▶ [What the task requires] Your answer consists of the lines in the data that contain "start". Copy each of them.

▶ [Information supplied]
• • •

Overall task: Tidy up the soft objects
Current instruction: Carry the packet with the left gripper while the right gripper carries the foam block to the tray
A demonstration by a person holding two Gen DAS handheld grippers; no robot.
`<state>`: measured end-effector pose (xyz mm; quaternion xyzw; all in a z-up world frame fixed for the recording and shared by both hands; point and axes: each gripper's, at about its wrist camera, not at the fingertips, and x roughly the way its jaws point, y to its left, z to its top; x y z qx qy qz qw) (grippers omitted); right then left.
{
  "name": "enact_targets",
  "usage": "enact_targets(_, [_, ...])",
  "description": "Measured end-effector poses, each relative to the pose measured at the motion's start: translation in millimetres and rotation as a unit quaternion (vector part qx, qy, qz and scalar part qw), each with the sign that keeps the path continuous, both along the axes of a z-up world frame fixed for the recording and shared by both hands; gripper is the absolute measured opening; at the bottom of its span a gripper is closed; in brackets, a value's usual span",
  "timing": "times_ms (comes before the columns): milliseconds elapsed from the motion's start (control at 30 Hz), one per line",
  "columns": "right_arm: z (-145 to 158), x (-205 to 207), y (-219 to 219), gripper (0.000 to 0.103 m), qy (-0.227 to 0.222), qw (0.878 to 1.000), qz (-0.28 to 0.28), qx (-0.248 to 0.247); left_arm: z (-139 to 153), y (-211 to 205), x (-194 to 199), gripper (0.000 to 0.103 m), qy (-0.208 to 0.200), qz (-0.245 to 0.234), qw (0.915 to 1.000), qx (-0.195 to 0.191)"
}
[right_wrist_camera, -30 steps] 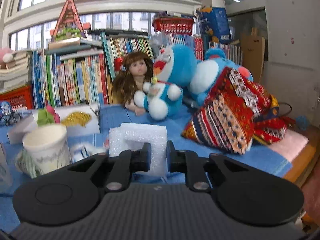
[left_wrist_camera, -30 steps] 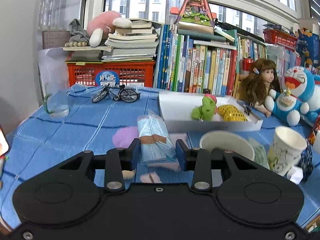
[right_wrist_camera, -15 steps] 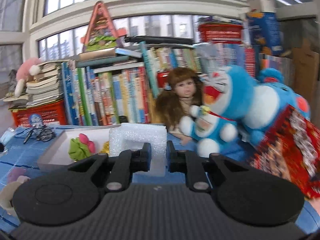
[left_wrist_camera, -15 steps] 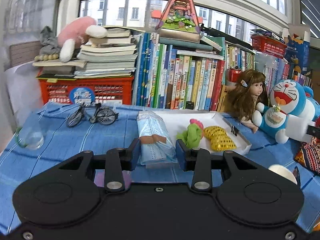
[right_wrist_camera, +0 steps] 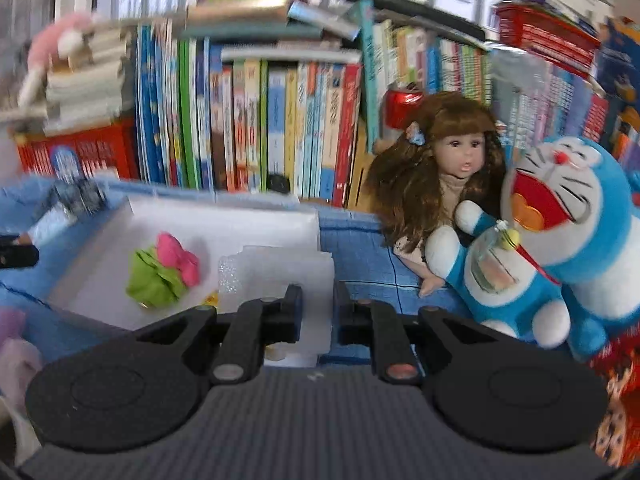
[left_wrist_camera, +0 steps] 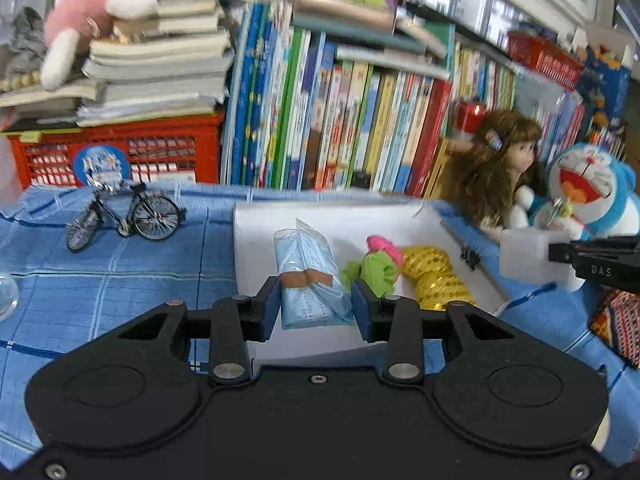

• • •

▶ [Solved problem]
  "description": "Measured end-effector poses, each relative to the pose measured at the motion's start: translation in millimetres and rotation as a unit quaternion (vector part qx, qy, qz and scalar part qw), each with the sign that keeps the path continuous, both along the axes of a z-up world frame fixed for the recording and shared by both hands; gripper is the absolute measured opening; at the bottom of its span a gripper is closed; in brackets, a value's usual span",
  "timing": "times_ms (comes before the columns): milliseconds elapsed from the motion's start (control at 30 Hz), one per line",

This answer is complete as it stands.